Regulatory Affair Executive
• Prepare full registration dossier.
• Analyze, update current guideline, regulation to ensure the compliance of company. Offer general advice on regulatory strategy
• Receive deficiency letter, analyze and make plan to answer. Compile and submit amendment dossier.
• Find information and prepare pharmacology document, leaflet.

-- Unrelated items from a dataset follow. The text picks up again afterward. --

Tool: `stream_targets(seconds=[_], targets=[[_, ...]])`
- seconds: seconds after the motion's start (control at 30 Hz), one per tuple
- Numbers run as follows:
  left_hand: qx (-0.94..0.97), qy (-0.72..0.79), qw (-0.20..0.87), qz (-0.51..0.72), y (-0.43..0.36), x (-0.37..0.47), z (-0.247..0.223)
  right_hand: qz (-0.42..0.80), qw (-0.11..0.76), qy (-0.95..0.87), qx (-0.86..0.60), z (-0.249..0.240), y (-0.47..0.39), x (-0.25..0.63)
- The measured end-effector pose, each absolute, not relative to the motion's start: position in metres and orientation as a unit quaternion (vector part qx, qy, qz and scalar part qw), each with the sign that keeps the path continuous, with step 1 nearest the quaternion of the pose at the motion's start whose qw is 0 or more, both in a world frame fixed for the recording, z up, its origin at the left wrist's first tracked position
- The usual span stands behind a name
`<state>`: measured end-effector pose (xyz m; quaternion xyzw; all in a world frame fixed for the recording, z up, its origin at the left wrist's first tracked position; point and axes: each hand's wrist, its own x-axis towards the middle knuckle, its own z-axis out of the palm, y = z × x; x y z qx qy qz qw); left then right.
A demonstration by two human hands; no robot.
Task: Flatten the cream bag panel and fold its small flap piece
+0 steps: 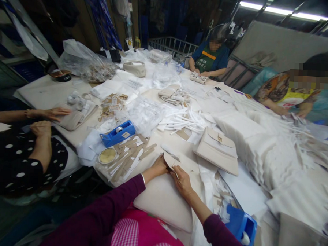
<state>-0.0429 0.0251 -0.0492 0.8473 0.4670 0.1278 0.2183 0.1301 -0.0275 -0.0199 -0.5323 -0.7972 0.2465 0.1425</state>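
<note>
A cream handbag (164, 202) lies in front of me at the table edge, its flap raised at the far end. My left hand (160, 166) grips the left side of the flap (170, 160), with its fingertips partly hidden beneath. On the right side of the same flap, my right hand (182, 181) pinches the edge near a small metal fitting. Just past the hands lies a pale, slim piece (169, 151) whose kind I cannot make out. Another cream handbag (217, 149), closed, with a gold-coloured clasp, rests to the right.
Left of my hands are cardboard strips (133, 154), a round tin (107, 155) and a blue tape dispenser (119, 132). A second blue dispenser (242, 226) stands right. White foam sheets (251, 142) pile up along the right. Co-workers sit left, across and at the far right.
</note>
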Motion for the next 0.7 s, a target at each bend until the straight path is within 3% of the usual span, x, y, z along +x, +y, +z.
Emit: stream_targets(seconds=[0.17, 0.3, 0.5, 0.7], targets=[[0.811, 0.527, 0.225, 0.12, 0.015, -0.048, -0.039, 0.259, 0.135, -0.805, -0.516, -0.022, -0.034, 0.134], [0.762, 0.619, 0.172, 0.079, -0.007, -0.049, -0.014, 0.267, 0.107, -0.819, -0.497, -0.018, -0.037, 0.138], [0.824, 0.555, 0.109, -0.02, -0.055, -0.052, 0.024, 0.25, 0.055, -0.851, -0.459, -0.01, -0.037, 0.14], [0.875, 0.432, 0.219, 0.022, -0.082, -0.049, 0.024, 0.258, 0.013, -0.859, -0.442, -0.007, -0.031, 0.142]])
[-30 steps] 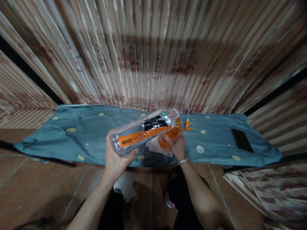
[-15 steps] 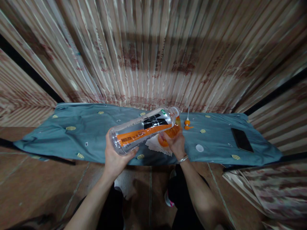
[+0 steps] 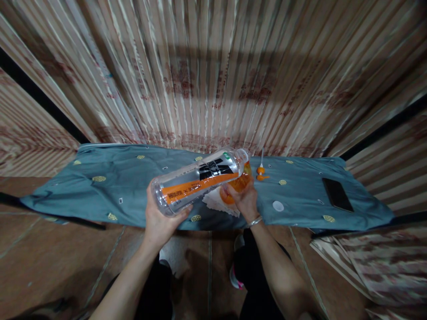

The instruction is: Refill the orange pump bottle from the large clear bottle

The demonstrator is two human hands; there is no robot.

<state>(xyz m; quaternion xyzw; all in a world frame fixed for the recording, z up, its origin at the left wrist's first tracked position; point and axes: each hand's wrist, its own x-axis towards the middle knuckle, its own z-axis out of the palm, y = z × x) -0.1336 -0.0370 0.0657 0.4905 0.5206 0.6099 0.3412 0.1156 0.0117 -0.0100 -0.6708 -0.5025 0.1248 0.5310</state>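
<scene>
Over the cloth-covered tabletop [image 3: 80,198], a large clear bottle [image 3: 198,183] tilts in the left hand [image 3: 160,222], which clasps its base, its neck at the top of a smaller orange bottle [image 3: 239,182] gripped by the right hand [image 3: 247,200]. From the orange bottle, a dark phone [image 3: 337,194] lies well to the right, white paper [image 3: 215,202] just beside the base, an orange pump [image 3: 261,170] near on the right, and a white disc [image 3: 278,206] to the front right.
</scene>
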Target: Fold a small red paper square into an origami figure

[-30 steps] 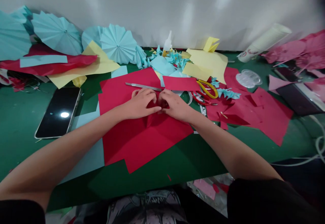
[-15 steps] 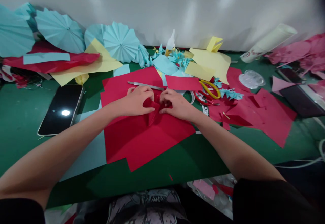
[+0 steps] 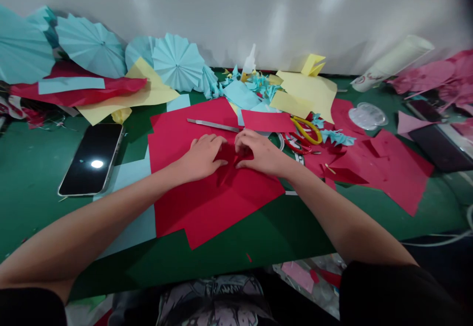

• Manage drug MA (marketing authorization certification) of company that he/she in charge of. Take action (submit extension, variation dossier) to ensure the continuation of MA
• Guide and support Junior RA specialist/ Senior RA specialist/ Junior RA executive. Review the quality of the registration dossier.
• Make report as required by RA manager
• Bachelor’s degree in pharmacy
• At least 2 years’ experience in related field
• Thorough knowledge in drug registration: Sufficient comprehension of the subject area to solve unusual as well as common work problems.
• Sufficiency knowledge in drug development/ Drug quality control, quality assurance (that related to drug registration).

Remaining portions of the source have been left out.